The Music of Halacha: Rambam on Intention
We began the Music of Halacha series on Shabbat by focusing on the intention of our actions. We find similar concepts in the laws of The Laws of Murderers and the Protection of Life in the Rambam’s Mishna Torah, Chapter 4:
1) A person who intended to kill one person and instead killed another is not liable – neither for execution by the court, nor for financial liability, nor for exile.
The Rambam’s decision is based on the opinion of Rabbi Shimon (Sanhedrin 79a). Rabbi Shimon’s view is contested by the Sages. Nevertheless, the Rambam follows his ruling, because it appears to be accepted by the later Sages. The Ra’avad differs with the Rambam, for generally, when the opinion of one Sage is contested by others, the majority view is followed.

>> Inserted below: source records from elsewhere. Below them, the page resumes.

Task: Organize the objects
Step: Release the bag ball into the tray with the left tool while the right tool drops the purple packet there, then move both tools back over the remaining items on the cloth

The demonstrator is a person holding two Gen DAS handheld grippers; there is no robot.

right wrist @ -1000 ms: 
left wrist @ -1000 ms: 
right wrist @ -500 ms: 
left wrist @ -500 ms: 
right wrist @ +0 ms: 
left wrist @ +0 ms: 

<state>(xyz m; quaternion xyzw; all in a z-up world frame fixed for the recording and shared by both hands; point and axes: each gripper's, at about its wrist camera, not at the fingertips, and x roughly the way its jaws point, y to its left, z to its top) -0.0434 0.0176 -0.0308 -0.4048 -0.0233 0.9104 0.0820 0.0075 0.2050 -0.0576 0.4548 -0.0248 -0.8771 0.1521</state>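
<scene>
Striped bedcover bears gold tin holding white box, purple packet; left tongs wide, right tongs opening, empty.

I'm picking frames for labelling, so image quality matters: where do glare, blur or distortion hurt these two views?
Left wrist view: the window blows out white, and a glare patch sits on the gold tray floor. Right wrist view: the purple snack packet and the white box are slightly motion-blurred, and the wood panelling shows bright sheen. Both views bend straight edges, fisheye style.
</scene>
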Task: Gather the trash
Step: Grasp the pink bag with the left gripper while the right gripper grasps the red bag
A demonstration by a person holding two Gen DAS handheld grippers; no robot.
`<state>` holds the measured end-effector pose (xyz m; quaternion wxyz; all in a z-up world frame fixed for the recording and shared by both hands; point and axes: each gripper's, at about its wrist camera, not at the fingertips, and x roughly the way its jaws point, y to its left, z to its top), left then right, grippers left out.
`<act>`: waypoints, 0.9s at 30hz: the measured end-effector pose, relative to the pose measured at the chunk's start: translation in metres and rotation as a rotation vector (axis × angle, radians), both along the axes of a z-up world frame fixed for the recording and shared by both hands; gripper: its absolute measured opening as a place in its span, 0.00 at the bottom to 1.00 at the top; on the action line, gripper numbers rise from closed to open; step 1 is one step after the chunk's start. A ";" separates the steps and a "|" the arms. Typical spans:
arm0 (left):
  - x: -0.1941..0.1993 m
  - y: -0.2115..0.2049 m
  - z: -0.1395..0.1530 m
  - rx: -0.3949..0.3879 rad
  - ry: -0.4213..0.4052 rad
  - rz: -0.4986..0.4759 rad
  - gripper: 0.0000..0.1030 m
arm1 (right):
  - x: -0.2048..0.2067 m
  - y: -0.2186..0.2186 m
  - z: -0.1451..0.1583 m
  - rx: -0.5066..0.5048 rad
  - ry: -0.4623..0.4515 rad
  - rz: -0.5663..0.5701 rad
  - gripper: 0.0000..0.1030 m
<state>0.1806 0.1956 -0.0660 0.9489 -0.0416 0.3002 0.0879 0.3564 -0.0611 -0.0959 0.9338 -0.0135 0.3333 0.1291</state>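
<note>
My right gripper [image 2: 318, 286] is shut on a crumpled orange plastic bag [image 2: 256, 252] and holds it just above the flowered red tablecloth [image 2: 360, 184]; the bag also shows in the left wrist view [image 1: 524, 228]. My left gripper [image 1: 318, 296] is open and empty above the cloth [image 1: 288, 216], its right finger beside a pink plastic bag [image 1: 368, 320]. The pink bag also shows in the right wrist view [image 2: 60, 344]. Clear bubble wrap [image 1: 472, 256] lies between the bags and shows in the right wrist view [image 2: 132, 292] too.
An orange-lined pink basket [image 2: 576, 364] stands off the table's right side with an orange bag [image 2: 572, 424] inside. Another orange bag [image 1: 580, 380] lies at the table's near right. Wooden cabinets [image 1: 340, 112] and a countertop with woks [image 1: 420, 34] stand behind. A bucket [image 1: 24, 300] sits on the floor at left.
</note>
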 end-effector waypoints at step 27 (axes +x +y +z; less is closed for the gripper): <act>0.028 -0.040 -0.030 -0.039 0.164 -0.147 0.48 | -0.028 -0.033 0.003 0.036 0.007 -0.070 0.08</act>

2) Similarly, a killer is not held liable for execution in the following instances: He intended to strike another on his loins, and the utensil was not sufficient to kill if it struck a person on his loins, but instead struck him on his heart and he died. Or, a person intended to strike another on his heart with a blow that was sufficient to kill, but instead struck him on his loins and the person died.
The Derashot HaRan explains that these are the Biblical laws, as applied by the Sages. However, the community, led by the king, is enjoined to develop a legal system that will protect society. They must apply the concepts underlying the Biblical laws as they write a more practical constitution for their society.
The concepts of these laws certainly address the issue of intention and its role in determining an action. We find that an action without the intention for that specific action is considered incomplete, at least in terms of liability. This is exactly what we found in the laws of Shabbat.
I recall studying Tractate Makkot with my father zt”l when I was a boy. A section of the Talmud that dealt with the intention to cause financial damage to another soon applied the laws of changing the color of the water of a Mikvah and the laws of cutting a garment on Shabbat. “Do you realize,” my father asked, “that we began by dealing with the laws of false testimony and now we are discussing Mikvah and Shabbat? All the laws of Torah connect and are consistent. The first lesson you must learn from studying Gemara is that everything is connected and is part of a whole. This is true about everything in Torah: If it applies to damages, it applies to Shabbat, and prayer and Jewish philosophy!”
The laws of intention certainly apply to everything we do. An action without intention is not an action. This is true of prayer, blessings, honoring parents and Torah study. This is why whenever I study Halacha, I intend to hear and then apply its music.